**What you have to do:** The whole listing is to be returned exactly.

**Dataset excerpt:**
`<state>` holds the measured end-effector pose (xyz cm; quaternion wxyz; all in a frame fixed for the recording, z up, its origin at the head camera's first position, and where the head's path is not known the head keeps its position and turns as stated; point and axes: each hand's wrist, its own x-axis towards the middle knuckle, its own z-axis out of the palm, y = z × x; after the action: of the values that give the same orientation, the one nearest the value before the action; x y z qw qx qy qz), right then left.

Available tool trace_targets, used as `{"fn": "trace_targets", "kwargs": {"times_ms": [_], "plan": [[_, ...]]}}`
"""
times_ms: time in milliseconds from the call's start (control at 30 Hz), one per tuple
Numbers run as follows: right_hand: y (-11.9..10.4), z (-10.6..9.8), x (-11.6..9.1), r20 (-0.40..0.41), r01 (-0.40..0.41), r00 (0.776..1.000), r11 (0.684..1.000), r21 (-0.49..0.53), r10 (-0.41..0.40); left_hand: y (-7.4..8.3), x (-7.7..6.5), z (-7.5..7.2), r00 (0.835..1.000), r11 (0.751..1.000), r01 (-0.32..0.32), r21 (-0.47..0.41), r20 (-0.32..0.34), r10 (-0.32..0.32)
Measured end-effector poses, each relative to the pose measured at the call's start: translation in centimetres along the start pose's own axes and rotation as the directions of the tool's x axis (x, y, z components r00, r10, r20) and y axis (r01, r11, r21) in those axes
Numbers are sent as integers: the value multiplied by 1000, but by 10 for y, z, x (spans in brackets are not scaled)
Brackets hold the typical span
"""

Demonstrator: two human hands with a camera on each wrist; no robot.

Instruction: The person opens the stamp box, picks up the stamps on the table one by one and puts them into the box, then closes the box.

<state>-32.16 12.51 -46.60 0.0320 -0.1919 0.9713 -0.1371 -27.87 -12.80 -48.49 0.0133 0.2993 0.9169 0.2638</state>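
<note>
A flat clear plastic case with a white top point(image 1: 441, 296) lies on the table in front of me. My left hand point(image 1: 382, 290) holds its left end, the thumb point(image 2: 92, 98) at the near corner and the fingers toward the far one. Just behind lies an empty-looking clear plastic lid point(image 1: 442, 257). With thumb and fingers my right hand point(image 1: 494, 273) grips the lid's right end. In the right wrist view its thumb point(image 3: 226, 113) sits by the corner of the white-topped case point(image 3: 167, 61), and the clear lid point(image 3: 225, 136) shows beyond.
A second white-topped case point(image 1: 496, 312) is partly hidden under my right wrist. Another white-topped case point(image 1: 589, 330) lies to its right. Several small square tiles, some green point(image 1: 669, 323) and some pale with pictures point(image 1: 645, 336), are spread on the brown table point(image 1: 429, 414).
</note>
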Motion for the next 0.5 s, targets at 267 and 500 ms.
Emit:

**Solution to this exercise:**
`<state>` holds the measured end-effector pose (xyz cm; quaternion wxyz; all in a frame fixed for the recording, z up, its origin at the head camera's first position, and where the head's path is not known the head keeps its position and turns as stated; point and axes: each hand's wrist, its own x-axis towards the middle knuckle, its own z-axis out of the palm, y = z × x; after the action: of the values that give the same orientation, the one nearest the value before the action; x y z qw qx qy qz), right then left.

Available tool trace_targets, used as `{"fn": "trace_targets", "kwargs": {"times_ms": [_], "plan": [[_, ...]]}}`
"""
times_ms: time in milliseconds from the call's start (control at 30 Hz), one per tuple
Numbers run as follows: right_hand: y (-11.9..10.4), z (-10.6..9.8), x (-11.6..9.1), r20 (-0.40..0.41), r01 (-0.40..0.41), r00 (0.776..1.000), r11 (0.684..1.000), r21 (-0.49..0.53), r10 (-0.41..0.40); left_hand: y (-7.4..8.3), x (-7.7..6.5), z (-7.5..7.2), r00 (0.835..1.000), r11 (0.751..1.000), r01 (-0.32..0.32), r21 (-0.47..0.41), r20 (-0.32..0.34), r10 (-0.32..0.32)
Measured end-effector poses, each relative to the pose measured at the call's start: translation in centimetres along the start pose's own axes and rotation as the directions of the tool's x axis (x, y, z components r00, r10, r20) and y axis (r01, r11, r21) in those axes
Numbers are sent as integers: the value multiplied by 1000, but by 10 for y, z, x (spans in brackets are not scaled)
Brackets hold the typical span
"""

Demonstrator: two human hands with a camera on each wrist; no robot.

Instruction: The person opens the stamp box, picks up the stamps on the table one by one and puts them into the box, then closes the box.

<state>-32.16 12.51 -46.60 0.0320 -0.1919 0.9713 -0.1371 -27.87 -12.80 -48.49 0.0133 0.2993 0.9169 0.2638</state>
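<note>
A flat clear plastic case with a white top point(image 1: 441, 296) lies on the table in front of me. My left hand point(image 1: 382, 290) holds its left end, the thumb point(image 2: 92, 98) at the near corner and the fingers toward the far one. Just behind lies an empty-looking clear plastic lid point(image 1: 442, 257). With thumb and fingers my right hand point(image 1: 494, 273) grips the lid's right end. In the right wrist view its thumb point(image 3: 226, 113) sits by the corner of the white-topped case point(image 3: 167, 61), and the clear lid point(image 3: 225, 136) shows beyond.
A second white-topped case point(image 1: 496, 312) is partly hidden under my right wrist. Another white-topped case point(image 1: 589, 330) lies to its right. Several small square tiles, some green point(image 1: 669, 323) and some pale with pictures point(image 1: 645, 336), are spread on the brown table point(image 1: 429, 414).
</note>
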Motion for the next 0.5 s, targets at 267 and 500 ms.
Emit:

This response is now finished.